Regression Forecasts with Seasonality

We now turn our attention to the situation where we use regression with seasonal data: hourly, weekly, monthly, quarterly, etc. For hours we have 24 periods in a day, for months we have 12 periods in a year, etc. In particular, we are concerned with cases where the seasons influence the trend of the data (e.g. annual sales revenues are increasing, but revenues in June are lower than in September).

Example

Example 1: Company XYZ’s quarterly revenues for 2012 through 2015 are shown in column C of Figure 1. We would like to forecast the quarterly revenues for 2016 based on a linear regression model.

As we see from the blue curve in Figure 2, although the annual trend of the revenues may be linear, the graph is certainly not linear due to seasonal fluctuations. We need a way to handle these seasonal fluctuations.

Figure 1 – Seasonal forecasting

Seasonal Approach

The approach we use is to add categorical variables to represent the four seasons (Q1, Q2, Q3, Q4). Three dummy variables are required (one fewer than the number of periods).

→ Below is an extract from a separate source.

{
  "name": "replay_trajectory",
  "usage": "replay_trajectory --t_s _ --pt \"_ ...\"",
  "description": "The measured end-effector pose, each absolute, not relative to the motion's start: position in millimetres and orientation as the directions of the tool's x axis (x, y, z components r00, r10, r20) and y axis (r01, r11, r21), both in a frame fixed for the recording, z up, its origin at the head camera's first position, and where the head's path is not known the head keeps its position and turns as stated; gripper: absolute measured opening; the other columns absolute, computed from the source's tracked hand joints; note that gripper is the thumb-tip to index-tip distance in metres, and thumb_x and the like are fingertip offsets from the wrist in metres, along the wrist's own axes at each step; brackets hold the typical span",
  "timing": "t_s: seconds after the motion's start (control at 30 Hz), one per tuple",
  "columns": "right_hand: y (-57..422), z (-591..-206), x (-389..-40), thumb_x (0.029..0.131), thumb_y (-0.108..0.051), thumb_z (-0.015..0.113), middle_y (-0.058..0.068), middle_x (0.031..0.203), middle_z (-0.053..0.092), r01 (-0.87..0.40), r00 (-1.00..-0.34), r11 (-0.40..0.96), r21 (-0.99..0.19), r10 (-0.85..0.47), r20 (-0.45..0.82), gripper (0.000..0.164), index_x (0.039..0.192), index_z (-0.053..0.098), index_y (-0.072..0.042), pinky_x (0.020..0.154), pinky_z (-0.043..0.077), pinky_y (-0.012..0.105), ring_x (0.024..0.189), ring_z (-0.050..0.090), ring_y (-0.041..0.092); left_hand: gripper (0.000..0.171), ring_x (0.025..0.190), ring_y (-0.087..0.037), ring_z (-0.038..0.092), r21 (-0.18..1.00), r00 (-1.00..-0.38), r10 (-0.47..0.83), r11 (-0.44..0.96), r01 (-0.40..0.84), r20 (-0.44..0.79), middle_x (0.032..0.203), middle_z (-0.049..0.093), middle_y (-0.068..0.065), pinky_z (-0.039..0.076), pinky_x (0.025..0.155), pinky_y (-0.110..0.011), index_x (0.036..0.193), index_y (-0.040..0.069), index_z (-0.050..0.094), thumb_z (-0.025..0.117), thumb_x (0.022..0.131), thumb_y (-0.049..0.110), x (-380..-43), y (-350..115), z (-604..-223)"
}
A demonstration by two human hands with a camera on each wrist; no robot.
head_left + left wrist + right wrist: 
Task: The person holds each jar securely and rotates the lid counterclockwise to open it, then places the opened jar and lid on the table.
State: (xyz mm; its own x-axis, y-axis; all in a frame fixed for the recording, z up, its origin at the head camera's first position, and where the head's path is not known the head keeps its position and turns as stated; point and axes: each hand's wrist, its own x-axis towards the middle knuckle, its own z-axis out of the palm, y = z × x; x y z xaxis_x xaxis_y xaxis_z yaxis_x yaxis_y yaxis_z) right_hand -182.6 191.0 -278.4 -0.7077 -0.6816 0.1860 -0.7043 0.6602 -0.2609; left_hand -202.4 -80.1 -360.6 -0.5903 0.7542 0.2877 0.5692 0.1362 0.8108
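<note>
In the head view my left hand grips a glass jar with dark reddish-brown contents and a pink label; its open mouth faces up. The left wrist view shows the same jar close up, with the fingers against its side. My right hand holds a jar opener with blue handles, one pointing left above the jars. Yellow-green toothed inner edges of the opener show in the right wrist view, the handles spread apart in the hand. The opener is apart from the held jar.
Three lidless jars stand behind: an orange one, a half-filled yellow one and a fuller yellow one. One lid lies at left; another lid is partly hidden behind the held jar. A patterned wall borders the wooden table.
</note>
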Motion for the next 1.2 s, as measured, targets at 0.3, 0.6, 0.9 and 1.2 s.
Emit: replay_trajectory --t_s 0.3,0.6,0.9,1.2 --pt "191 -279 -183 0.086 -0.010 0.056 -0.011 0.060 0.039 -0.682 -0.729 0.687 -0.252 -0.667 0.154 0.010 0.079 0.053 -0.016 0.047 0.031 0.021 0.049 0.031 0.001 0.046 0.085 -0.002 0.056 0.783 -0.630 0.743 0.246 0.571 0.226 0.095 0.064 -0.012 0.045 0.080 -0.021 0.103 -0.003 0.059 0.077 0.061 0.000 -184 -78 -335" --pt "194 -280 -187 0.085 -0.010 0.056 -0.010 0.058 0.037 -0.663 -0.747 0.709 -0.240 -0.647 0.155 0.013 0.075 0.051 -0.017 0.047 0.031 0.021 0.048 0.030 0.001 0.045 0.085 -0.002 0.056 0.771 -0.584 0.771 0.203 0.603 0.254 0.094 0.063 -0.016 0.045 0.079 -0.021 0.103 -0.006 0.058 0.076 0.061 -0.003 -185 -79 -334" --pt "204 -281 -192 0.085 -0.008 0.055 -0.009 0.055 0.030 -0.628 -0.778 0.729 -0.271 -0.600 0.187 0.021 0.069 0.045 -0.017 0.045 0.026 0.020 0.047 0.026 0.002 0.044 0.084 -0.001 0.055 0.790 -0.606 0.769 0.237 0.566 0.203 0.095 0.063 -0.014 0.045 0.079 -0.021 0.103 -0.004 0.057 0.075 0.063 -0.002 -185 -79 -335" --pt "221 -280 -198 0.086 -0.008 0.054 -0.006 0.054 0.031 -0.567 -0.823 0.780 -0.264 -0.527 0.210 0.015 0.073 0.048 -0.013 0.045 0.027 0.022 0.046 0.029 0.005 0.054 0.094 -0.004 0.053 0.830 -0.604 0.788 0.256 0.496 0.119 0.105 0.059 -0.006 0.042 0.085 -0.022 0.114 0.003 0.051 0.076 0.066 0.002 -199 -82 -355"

The coding based on these variables is shown in columns E, F, and G of Figure 1. Column E contains a 1 for revenue data in Q1 and a 0 for revenue data not in Q1. Similarly, column F contains a 1 for data in Q2 and a 0 for data not in Q2. Column G codes for data in Q3. Revenue data in Q4 will have a 0 in columns E, F, and G.

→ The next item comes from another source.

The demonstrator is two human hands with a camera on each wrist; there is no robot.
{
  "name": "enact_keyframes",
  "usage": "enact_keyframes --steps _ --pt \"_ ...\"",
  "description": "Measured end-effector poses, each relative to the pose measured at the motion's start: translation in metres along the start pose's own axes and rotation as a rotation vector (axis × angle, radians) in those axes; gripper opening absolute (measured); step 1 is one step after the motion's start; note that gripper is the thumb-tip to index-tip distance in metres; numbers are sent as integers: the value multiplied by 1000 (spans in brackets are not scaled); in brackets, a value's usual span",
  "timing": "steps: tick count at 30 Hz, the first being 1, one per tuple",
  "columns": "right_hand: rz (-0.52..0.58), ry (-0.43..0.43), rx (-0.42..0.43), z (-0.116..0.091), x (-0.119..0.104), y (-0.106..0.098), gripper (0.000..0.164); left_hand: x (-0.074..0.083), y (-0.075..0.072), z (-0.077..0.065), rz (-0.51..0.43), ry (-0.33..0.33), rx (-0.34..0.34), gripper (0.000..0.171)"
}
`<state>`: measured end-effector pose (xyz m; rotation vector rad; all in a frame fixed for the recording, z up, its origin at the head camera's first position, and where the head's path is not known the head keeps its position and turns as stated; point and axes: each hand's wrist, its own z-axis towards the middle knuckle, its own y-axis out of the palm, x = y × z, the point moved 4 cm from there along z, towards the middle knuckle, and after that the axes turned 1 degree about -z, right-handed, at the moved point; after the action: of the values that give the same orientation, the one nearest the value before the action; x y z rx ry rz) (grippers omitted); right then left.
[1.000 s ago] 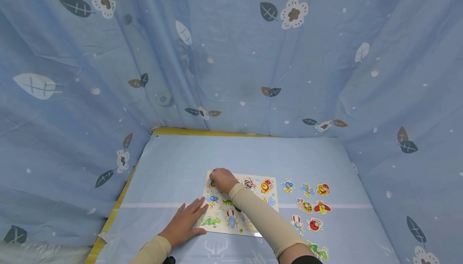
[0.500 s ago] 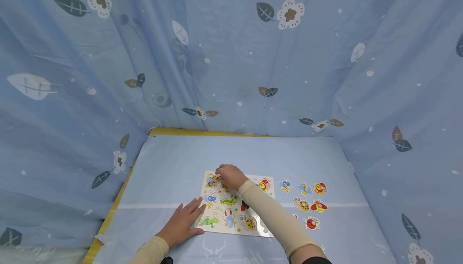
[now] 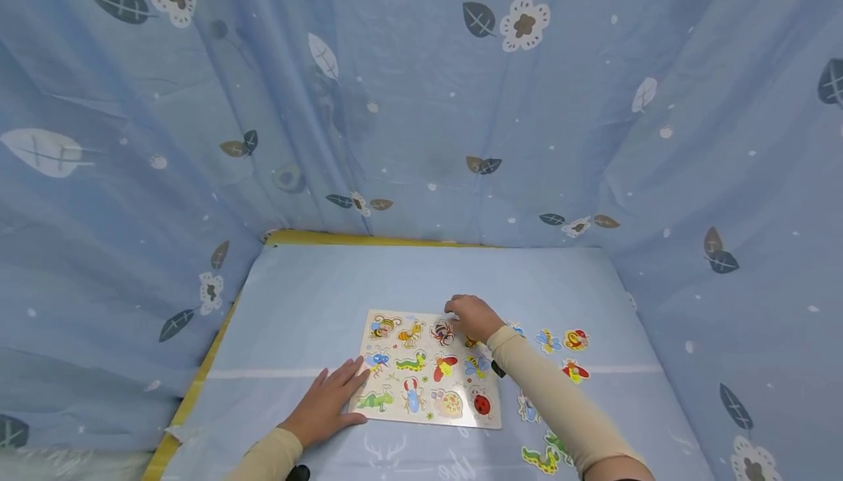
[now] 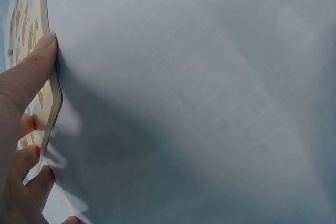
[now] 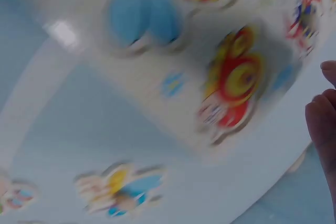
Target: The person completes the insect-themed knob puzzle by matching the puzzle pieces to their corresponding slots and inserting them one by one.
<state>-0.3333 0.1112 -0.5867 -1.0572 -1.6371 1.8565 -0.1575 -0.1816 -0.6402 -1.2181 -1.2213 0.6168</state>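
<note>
A white puzzle board [image 3: 431,387] printed with insects lies flat on the table. My left hand [image 3: 326,402] rests over its left edge, fingers spread; in the left wrist view the thumb [image 4: 34,66] lies along the board's edge. My right hand [image 3: 476,316] is over the board's upper right, fingers loosely bent, with nothing visible in them. It partly covers the red-and-yellow insect picture [image 5: 236,80], seen whole in the right wrist view. Next to that hand are the spider picture [image 3: 442,332] and a blue-winged bee picture [image 3: 477,367].
Loose insect pieces lie right of the board, among them a bee piece [image 3: 548,340], a red beetle piece [image 3: 576,371] and a caterpillar piece [image 3: 540,459]. My right forearm hides some of them. Blue patterned curtains [image 3: 421,100] enclose the table [image 3: 316,283].
My right hand has moved rightward from the board's upper left corner to its upper right, uncovering the bee pictures there. The left hand stays on the board's edge. The view has shifted slightly.
</note>
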Motion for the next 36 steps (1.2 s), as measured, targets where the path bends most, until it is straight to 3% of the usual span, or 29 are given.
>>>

We also include a variable t in column D which simply lists the time periods sequentially ignoring the quarter.

Figure 2 – Seasonal Trends

We now construct a multiple linear regression model using the data in range D3:G19 as our X values and range C3:C19 as our Y values. This analysis is shown in Figure 3.

Figure 3 – Regression Analysis with Seasonality

We can use this model to create predictions for the historical data in 2012-2015 as well as for 2016 (future forecast). These predictions are shown in column H of Figure 1 using the array formula

=TREND(C4:C19,D4:G19,D4:G23)

This is the red curve in Figure 2. E.g. the prediction for Q1 of 2012 is $10,812,500 (cell H4), which is fairly close to the actual revenue of $10,500,000 (cell C4).

The forecasted values for each quarter in 2016 are shown in range H20:H23 of Figure 1.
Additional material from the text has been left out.